= E. A. Reitan =

American historian

Earl Aaron Reitain (May 3, 1925 – October 15, 2015) was an American historian.

He was born in Grove City, Minnesota and served in World War II as a United States Army rifleman. He was awarded both the Purple Heart and the Bronze Star Medal for his service. Reitan attended Concordia College after the war and was awarded a doctorate in 1954 from the University of Illinois. Between 1970 and 1973 he was chairman of Illinois State University's department of history.
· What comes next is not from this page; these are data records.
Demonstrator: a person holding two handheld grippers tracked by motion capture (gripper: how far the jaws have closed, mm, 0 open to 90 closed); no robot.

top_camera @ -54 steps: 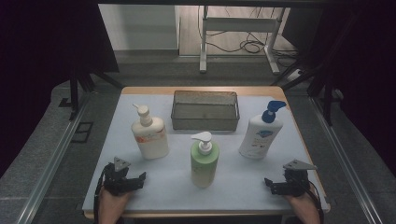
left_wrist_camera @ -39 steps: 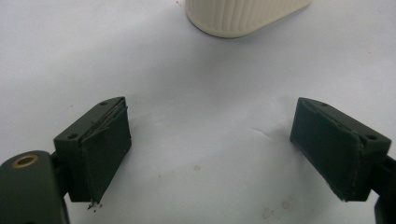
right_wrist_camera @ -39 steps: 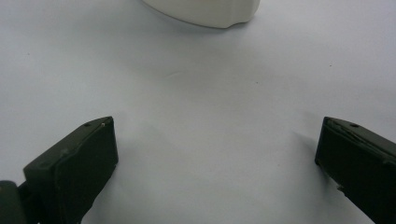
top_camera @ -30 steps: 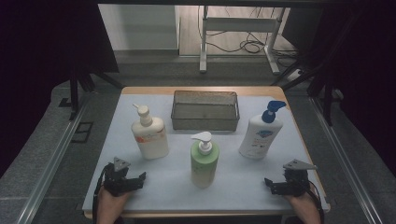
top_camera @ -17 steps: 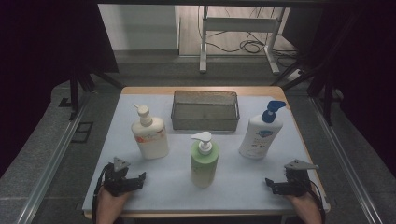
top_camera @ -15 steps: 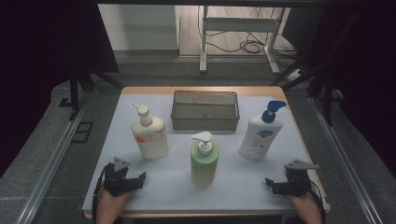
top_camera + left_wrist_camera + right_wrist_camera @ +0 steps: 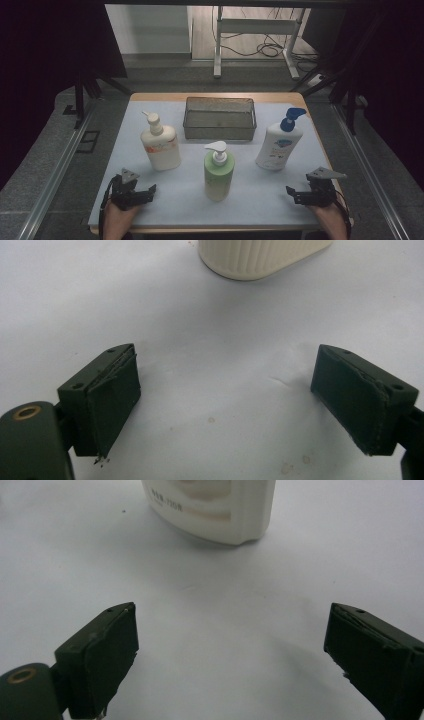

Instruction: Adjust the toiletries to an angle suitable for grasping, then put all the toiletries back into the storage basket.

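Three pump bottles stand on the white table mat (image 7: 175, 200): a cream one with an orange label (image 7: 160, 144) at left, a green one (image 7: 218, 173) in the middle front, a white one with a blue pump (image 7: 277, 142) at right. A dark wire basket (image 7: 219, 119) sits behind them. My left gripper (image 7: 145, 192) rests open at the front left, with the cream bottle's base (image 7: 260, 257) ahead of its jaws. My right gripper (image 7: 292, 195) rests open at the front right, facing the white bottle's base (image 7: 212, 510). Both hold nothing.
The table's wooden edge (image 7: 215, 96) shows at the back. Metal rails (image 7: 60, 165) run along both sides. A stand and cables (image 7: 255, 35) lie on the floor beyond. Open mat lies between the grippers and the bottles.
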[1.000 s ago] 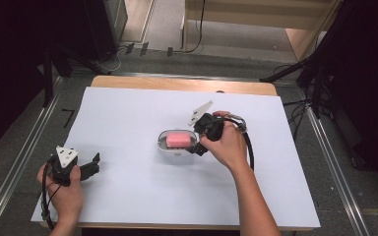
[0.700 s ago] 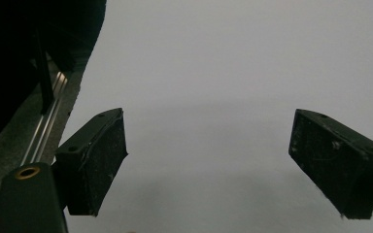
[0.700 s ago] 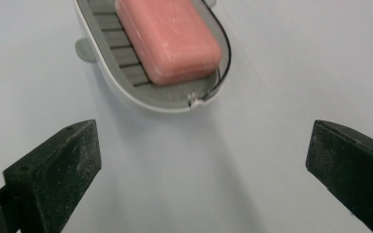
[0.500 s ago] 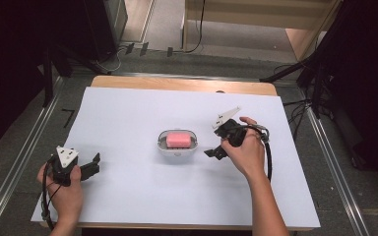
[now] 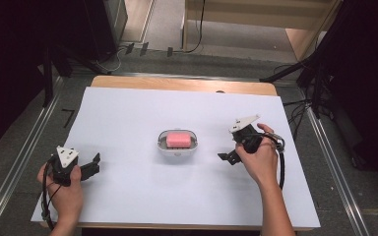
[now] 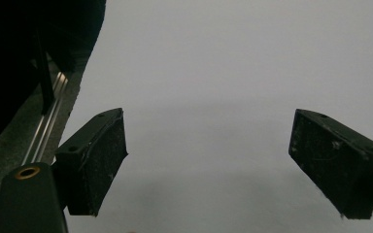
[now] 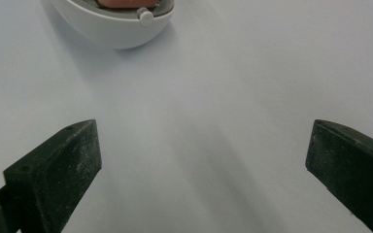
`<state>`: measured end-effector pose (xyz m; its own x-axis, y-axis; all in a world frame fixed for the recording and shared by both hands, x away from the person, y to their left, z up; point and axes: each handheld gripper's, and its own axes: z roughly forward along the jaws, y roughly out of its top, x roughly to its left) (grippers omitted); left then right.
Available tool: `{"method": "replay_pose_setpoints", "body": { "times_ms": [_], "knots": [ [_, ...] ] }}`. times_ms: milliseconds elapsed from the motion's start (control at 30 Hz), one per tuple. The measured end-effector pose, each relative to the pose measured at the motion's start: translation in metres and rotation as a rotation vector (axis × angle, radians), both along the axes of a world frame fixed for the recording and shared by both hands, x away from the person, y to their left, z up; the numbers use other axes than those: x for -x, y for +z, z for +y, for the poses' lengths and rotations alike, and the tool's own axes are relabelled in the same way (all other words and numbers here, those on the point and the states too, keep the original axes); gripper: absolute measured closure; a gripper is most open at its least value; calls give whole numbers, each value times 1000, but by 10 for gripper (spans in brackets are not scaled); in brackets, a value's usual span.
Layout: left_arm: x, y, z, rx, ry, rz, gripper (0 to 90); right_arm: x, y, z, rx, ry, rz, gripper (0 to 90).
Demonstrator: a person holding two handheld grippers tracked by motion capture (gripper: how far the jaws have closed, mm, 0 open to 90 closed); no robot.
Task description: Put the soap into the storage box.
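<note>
You are working in what looks like a lab or recording studio rather than a home. Your table [image 5: 177, 84] is a plain wooden top covered by a white sheet [image 5: 142, 196], standing on a grey carpeted floor [image 5: 10, 167]. Metal rails [image 5: 27, 147] run along the floor on the left and right of it. Black curtains [image 5: 10, 59] hang on both sides, with dark stand legs [image 5: 320, 73] at the right. On the far floor, cables [image 5: 197, 34] and plugs [image 5: 142, 48] trail beside a light wooden unit [image 5: 256, 14].
</note>
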<state>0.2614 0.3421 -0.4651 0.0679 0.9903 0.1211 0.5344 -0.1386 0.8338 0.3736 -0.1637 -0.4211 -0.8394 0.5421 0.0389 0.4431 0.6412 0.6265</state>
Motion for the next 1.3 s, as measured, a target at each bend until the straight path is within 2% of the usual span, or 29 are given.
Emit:
{"method": "replay_pose_setpoints", "body": {
  "times_ms": [67, 433, 600, 667, 967, 1300],
  "knots": [
    [0, 0, 0, -2, -1, 1, 143, 2, -1, -6, 1, -15, -19, 0],
    [0, 0, 0, -3, -1, 1, 143, 12, -13, -34, -19, -89, -43, 0],
    [0, 0, -1, -4, -2, -2, 143, 17, -19, -44, -21, -104, -30, 0],
    [0, 0, -1, -5, -1, 0, 143, 20, -21, -48, -18, -116, -43, 0],
    [0, 0, -1, -8, -3, -1, 143, 31, -32, -69, -60, -149, -31, 0],
    [1, 0, -1, -13, -2, -2, 144, 45, -44, -90, -81, -188, -36, 0]
  ]
}}
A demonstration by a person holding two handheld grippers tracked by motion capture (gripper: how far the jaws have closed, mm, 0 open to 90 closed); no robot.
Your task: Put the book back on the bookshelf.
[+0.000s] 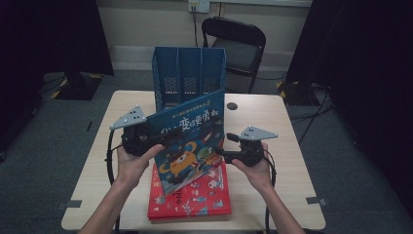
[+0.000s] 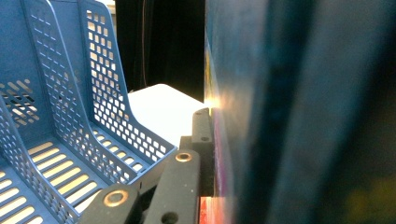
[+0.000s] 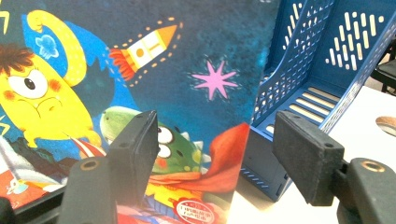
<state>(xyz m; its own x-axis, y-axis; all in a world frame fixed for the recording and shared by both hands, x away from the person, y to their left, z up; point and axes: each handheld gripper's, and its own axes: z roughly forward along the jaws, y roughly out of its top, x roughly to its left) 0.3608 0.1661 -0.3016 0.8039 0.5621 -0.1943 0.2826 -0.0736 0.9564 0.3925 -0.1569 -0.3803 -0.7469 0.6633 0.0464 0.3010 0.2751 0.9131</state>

Reitan's first article on the civil list of Georgian Britain was called "seminal" by W. A. Speck, who also called his Politics, Finance and the People the "definitive account of the campaign for economical reform".

==Works==
- 'The Civil List in Eighteenth-Century British Politics: Parliamentary Supremacy versus the Independence of the Crown', The Historical Journal, Vol. 9, No. 3 (1966), pp. 318–337.
- 'The "Knowledge Explosion" and the Academic Man', The Journal of General Education, Vol. 18, No. 2 (July 1966), pp. 73–80.
- 'Revenue to Civil List, 1689-1702: The Revolution Settlement and the 'Mixed and Balanced' Constitution', The Historical Journal, Vol. 13, No. 4 (Dec., 1970), pp. 571–588.
- 'The Man with the Multiple-Choice Mind', Academe, Vol. 65, No. 3 (Apr., 1979), pp. 197–201.
- 'Expanding Horizons: Maps in the "Gentleman's Magazine," 1731-1754', Imago Mundi, Vol. 37 (1985), pp. 54–62.
- Politics, War and Empire: Rise of Britain to a World Power, 1688-1792 (1994).
- Tory Radicalism: Margaret Thatcher, John Major, and the Transformation of Modern Britain, 1979-1997 (1997).
- Rifleman: On the Cutting Edge of World War II (2001).
- Crossing the Bridge: Growing up Norwegian-American in Depression and War 1925-1946 (2002).
- The Thatcher Revolution: Margaret Thatcher, John Major, Tony Blair, and the Transformation of Modern Britain (2002).
- Liberalism: Time-Tested Principles for the Twenty-First Century (2003).
- I Was a Teenage Rifleman in World War II (2004).
- Politics, Finance, and the People: Economical Reform in England in the Age of the American Revolution, 1770-1792 (2007).